День, когда Земля перевернулась
Под словом «катастрофа» современный человек привык понимать прежде всего какие-то природные или техногенные бедствия — падение гигантского метеорита, взрыв атомного реактора или что-то в том же роде. Однако среди признаков приближающегося конца света, которые перечисляются в текстах и древних, и более поздних религий, эпидемии или природные катастрофы занимают довольно скромное место по сравнению с бедствиями социальными. Религии страшатся не только иноземной оккупации, но и любого изменения общественных устоев, вызванного, например, социально-экономическими причинами. «Брахманы не творят молитв, в молитвы погружены шудры… „Эй!“— обращаются к брахманам шудры, а брахманы отвечают им: „О почтенный!“… С приближением конца юг, о великий царь, юноши кажутся по характеру стариками, а в пожилых проявляется то, что свойственно юным»43. Образ «перевернутой реальности» чрезвычайно распространен в эсхатологии мировых религий: нарушение привычного порядка вещей — это симптом надвигающейся гибели мира. «Когда все мешается в обиталище Брахмы, мудрые говорят о гибели миров. Если все в мире идет вопреки установленному — это предвестие гибели»44, — утверждает «Махабхарата». Судя по всему, такое отношение к социальным переменам закрепилось в религиях именно благодаря той закономерности, о которой я не раз упоминал: шансы сохраниться есть только у той религии, которая старается зафиксировать неизменность образа жизни своего сообщества. И, разумеется, священные книги всегда придают «миру наизнанку» моральную подоплеку: нарушение обычного хода событий связано с умножением людских грехов.

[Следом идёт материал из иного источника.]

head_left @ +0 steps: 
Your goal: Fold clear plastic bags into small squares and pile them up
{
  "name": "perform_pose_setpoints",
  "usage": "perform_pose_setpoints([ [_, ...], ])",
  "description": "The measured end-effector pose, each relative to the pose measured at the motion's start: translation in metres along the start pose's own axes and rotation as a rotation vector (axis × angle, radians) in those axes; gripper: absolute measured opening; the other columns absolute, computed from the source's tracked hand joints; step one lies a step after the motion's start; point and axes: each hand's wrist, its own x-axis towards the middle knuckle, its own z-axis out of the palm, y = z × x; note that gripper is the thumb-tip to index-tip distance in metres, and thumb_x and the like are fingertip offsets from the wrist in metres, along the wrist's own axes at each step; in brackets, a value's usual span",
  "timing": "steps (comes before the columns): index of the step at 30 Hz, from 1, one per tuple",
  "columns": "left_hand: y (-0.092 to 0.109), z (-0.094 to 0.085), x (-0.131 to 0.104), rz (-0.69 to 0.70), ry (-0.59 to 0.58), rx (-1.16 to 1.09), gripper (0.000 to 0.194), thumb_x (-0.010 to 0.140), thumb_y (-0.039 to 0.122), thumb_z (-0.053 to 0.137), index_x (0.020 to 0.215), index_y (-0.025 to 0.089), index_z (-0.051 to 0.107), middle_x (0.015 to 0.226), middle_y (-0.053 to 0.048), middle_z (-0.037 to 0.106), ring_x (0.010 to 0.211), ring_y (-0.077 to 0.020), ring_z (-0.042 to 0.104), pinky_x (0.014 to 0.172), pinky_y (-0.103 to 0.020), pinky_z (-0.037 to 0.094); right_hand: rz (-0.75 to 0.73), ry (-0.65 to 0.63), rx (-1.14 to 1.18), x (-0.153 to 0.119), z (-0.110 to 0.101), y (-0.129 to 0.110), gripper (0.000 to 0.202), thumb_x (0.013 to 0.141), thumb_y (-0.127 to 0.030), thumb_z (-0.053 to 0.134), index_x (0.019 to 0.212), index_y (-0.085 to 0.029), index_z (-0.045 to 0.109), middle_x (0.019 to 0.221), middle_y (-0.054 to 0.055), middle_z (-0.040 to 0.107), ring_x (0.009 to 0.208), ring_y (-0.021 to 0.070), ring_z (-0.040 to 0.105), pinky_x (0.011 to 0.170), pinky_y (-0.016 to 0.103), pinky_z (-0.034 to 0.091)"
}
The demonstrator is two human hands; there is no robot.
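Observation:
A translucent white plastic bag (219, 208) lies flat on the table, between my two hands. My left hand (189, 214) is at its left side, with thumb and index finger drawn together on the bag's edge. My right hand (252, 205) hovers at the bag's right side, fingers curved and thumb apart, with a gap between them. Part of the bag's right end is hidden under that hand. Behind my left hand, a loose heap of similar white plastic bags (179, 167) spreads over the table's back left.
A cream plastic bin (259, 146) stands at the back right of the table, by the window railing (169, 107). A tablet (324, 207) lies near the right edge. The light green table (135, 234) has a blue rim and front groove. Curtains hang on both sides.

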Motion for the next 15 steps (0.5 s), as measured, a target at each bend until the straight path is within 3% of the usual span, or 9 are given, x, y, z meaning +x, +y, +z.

Образ «перевернутой реальности» обнаруживает преемственность в христианской и мусульманской традиции: пророк Мухаммед в хадисах говорит, что в последние дни «девушка-рабыня родит свою госпожу, а босые, голые и обездоленные пастухи верблюдов будут соревноваться в постройке высоких домов», будет наблюдаться «изобилие имущества, которое приведет к тому, что человеку будут давать сто динаров, а он все равно останется недовольным»45, и уверяет даже, что солнце станет восходить на западе, а садиться на востоке (позже в исламе распространяется представление, что и весь мир, плоская тарелка, в самом буквальном смысле перевернется вверх дном — «подобно гончарному кругу», — как говорил Ипувер). Однако в религиях нового типа этот образ обретает новое звучание: верующие ждут конца света и даже рады ему! Священные книги заранее готовят верующих к изменению условий существования, учат адаптироваться к новому: вполне реальные катастрофы вперемежку с фантастическими здесь отнесены в будущее — священные книги советуют готовиться к испытаниям, чтобы не оказаться слишком слабыми: «Мы испытываем вас то тем, то другим способом: страхом, голодом, недостатком, некоторыми потерями имущества, жизни близких и плодов… Обрадуй (о Мухаммад!) терпеливых, — тех, которые, когда постигнет их бедствие, верят, что благо и бедствие от Аллаха Вездесущего, и говорят: „Поистине, мы во власти Аллаха, и лишь к Нему мы возвратимся! Мы благодарим Его за блага и терпим бедствия и при награде и при наказании“. Это — те, над которыми благословение и милость от их Господа, и они идут верным путем»46. Точно так же христианство постоянно наставляет паству не отчаиваться перед лицом беды, а уповать на Бога.